<金口木舌>振り払われた手

 訪ねる機会があった児童養護施設であぐらをかいて休んでいると、未就学の女児が両脚の間に座り込んで離れようとしない。職員が愛着行動と教えた

▼別の日、社会的養護にあった低学年の男児と一日を過ごした。家庭環境の詳しい情報は知らされていなかったが、男児の言葉に息をのむ。「僕は地獄を見たんだ」。その手を握ることしかできなかった
▼千葉県野田市立小4年の栗原心愛(みあ)さんが死亡した。傷害容疑で逮捕された父親には虐待の疑いもある。心愛さん一家は2017年8月まで糸満市に住んでいた。その頃から「父が娘を恫喝(どうかつ)している」という情報はあった
▼心愛さんは転校先の野田市立小での学校アンケートに「お父さんにぼう力を受けています」と訴えた。

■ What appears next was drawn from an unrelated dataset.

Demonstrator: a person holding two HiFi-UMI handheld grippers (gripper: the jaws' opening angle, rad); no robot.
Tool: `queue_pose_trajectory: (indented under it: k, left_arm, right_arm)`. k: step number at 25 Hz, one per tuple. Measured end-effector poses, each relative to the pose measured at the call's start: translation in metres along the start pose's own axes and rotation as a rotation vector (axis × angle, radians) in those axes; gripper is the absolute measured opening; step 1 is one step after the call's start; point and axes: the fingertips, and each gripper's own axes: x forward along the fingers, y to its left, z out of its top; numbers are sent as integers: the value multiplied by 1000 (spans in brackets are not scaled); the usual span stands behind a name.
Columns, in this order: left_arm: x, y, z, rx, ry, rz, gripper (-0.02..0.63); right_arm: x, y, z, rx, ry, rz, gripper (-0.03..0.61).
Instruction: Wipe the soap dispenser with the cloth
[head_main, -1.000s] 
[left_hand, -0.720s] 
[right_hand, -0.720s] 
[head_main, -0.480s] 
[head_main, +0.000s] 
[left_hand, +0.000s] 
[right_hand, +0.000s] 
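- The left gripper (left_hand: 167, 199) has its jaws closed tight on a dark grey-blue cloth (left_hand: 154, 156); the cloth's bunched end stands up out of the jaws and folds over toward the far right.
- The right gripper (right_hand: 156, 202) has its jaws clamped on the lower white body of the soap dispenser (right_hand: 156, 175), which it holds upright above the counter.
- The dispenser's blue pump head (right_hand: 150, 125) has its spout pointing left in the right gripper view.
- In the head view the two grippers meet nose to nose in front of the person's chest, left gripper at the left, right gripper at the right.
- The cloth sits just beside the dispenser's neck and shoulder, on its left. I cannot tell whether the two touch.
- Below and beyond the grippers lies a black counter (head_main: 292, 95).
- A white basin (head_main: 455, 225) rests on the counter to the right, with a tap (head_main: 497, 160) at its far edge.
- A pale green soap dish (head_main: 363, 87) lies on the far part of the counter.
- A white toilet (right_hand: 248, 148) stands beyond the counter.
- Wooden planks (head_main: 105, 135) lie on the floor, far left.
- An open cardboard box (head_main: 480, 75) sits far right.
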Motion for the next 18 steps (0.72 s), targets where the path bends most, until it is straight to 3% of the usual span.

市教育委員会はアンケートの回答書を父親に渡している。助けを求めた手は振り払われた
▼悲劇が後を絶たない。過去には関係機関が虐待防止マニュアルに従わない事例や、ワンパターンのマニュアル対応にとどまったため把握できない例もあった。救える命を見殺しにし、無力感と後悔が残るだけでいいのか
▼虐待事件に注目が集まるたびに制度は整備されているが、子の安全よりも運用する側の都合が優先されては無意味だ。最も安心できるはずの家庭が地獄。子どもたちの目に映るこの世界をつくり上げたのも、まぎれもなく私たち大人だ。